WORK TASK
Nothing in the listing may change. Repeat all of it.

RECORDED INFORMATION
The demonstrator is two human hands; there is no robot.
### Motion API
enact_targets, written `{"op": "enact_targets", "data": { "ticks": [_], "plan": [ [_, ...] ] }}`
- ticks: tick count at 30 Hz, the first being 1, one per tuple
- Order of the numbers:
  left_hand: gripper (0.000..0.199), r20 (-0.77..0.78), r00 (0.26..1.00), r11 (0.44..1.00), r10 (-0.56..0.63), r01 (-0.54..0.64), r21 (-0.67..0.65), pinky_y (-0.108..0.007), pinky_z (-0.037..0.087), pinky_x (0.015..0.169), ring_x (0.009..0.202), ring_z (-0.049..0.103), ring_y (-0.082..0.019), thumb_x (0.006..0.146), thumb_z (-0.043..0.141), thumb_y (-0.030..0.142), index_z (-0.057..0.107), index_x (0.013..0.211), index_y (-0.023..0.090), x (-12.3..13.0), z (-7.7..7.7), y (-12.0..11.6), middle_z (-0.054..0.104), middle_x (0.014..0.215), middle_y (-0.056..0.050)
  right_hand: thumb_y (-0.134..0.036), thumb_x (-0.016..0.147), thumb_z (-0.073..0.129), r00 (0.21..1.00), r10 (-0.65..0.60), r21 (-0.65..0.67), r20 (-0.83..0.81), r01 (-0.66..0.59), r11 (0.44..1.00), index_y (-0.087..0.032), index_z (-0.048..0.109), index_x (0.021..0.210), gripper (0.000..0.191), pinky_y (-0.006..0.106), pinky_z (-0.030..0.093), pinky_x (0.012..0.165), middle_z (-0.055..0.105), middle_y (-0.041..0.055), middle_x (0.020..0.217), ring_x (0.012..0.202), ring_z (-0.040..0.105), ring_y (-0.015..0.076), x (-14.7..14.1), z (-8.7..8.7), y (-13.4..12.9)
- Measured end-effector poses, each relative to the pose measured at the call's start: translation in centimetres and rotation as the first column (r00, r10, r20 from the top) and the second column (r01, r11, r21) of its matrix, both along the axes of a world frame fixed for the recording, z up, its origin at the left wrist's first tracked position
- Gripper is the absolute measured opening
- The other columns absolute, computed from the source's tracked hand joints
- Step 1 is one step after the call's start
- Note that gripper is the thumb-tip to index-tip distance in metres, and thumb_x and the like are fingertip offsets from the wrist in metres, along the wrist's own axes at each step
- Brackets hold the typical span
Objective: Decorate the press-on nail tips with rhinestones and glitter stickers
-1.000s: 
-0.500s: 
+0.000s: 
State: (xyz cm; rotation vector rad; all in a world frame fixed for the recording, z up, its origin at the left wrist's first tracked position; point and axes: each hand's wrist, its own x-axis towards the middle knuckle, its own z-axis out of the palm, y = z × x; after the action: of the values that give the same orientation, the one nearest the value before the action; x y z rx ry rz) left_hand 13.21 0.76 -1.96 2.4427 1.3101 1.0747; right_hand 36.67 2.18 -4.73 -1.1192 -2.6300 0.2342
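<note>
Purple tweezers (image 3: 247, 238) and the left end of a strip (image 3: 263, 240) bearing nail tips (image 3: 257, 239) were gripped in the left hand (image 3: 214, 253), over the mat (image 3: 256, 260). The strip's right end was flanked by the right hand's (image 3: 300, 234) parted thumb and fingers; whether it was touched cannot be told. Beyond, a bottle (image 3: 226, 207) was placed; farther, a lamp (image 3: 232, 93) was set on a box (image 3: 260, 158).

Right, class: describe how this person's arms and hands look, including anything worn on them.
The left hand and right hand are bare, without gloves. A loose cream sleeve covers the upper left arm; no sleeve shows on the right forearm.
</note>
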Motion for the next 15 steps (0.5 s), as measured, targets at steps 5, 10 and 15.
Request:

EXPECTED ANSWER
The demonstrator is two human hands; there is no robot.
### Motion API
enact_targets, written `{"op": "enact_targets", "data": { "ticks": [_], "plan": [ [_, ...] ] }}`
- ticks: tick count at 30 Hz, the first being 1, one per tuple
- Order of the numbers:
  left_hand: gripper (0.000..0.199), r20 (-0.77..0.78), r00 (0.26..1.00), r11 (0.44..1.00), r10 (-0.56..0.63), r01 (-0.54..0.64), r21 (-0.67..0.65), pinky_y (-0.108..0.007), pinky_z (-0.037..0.087), pinky_x (0.015..0.169), ring_x (0.009..0.202), ring_z (-0.049..0.103), ring_y (-0.082..0.019), thumb_x (0.006..0.146), thumb_z (-0.043..0.141), thumb_y (-0.030..0.142), index_z (-0.057..0.107), index_x (0.013..0.211), index_y (-0.023..0.090), x (-12.3..13.0), z (-7.7..7.7), y (-12.0..11.6), middle_z (-0.054..0.104), middle_x (0.014..0.215), middle_y (-0.056..0.050)
  right_hand: thumb_y (-0.134..0.036), thumb_x (-0.016..0.147), thumb_z (-0.073..0.129), r00 (0.21..1.00), r10 (-0.65..0.60), r21 (-0.65..0.67), r20 (-0.83..0.81), r01 (-0.66..0.59), r11 (0.44..1.00), index_y (-0.087..0.032), index_z (-0.048..0.109), index_x (0.021..0.210), gripper (0.000..0.191), pinky_y (-0.006..0.106), pinky_z (-0.030..0.093), pinky_x (0.012..0.165), middle_z (-0.055..0.105), middle_y (-0.041..0.055), middle_x (0.020..0.217), ring_x (0.012..0.202), ring_z (-0.040..0.105), ring_y (-0.015..0.076), x (-14.7..14.1), z (-8.7..8.7), y (-13.4..12.9)
- Measured end-effector poses, each relative to the pose measured at the call's start: translation in centimetres and rotation as the first column (r00, r10, r20 from the top) and the second column (r01, r11, r21) of its matrix, both along the axes of a world frame fixed for the recording, z up, its origin at the left wrist's first tracked position
- Gripper is the absolute measured opening
- The other columns absolute, computed from the source's tracked hand joints
- Step 1 is one step after the call's start
- Note that gripper is the thumb-tip to index-tip distance in metres, and thumb_x and the like are fingertip offsets from the wrist in metres, along the wrist's own axes at each step
- Brackets hold the typical span
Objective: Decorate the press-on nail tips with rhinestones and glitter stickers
-1.000s: 
-0.500s: 
+0.000s: 
State: (xyz cm; rotation vector rad; all in a world frame fixed for the recording, z up, its origin at the left wrist's first tracked position; point and axes: each hand's wrist, its own x-axis towards the middle knuckle, its own z-axis out of the palm, y = z × x; after the action: of the values that give the same orientation, the one nearest the value before the action; x y z rx ry rz) left_hand 13.21 0.76 -1.96 2.4427 1.3101 1.0747; right_hand 36.67 2.18 -4.73 -1.1192 -2.6300 0.2342
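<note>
Purple tweezers (image 3: 247, 238) and the left end of a strip (image 3: 263, 240) bearing nail tips (image 3: 257, 239) were gripped in the left hand (image 3: 214, 253), over the mat (image 3: 256, 260). The strip's right end was flanked by the right hand's (image 3: 300, 234) parted thumb and fingers; whether it was touched cannot be told. Beyond, a bottle (image 3: 226, 207) was placed; farther, a lamp (image 3: 232, 93) was set on a box (image 3: 260, 158).

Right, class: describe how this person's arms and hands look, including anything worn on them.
The left hand and right hand are bare, without gloves. A loose cream sleeve covers the upper left arm; no sleeve shows on the right forearm.
</note>
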Motion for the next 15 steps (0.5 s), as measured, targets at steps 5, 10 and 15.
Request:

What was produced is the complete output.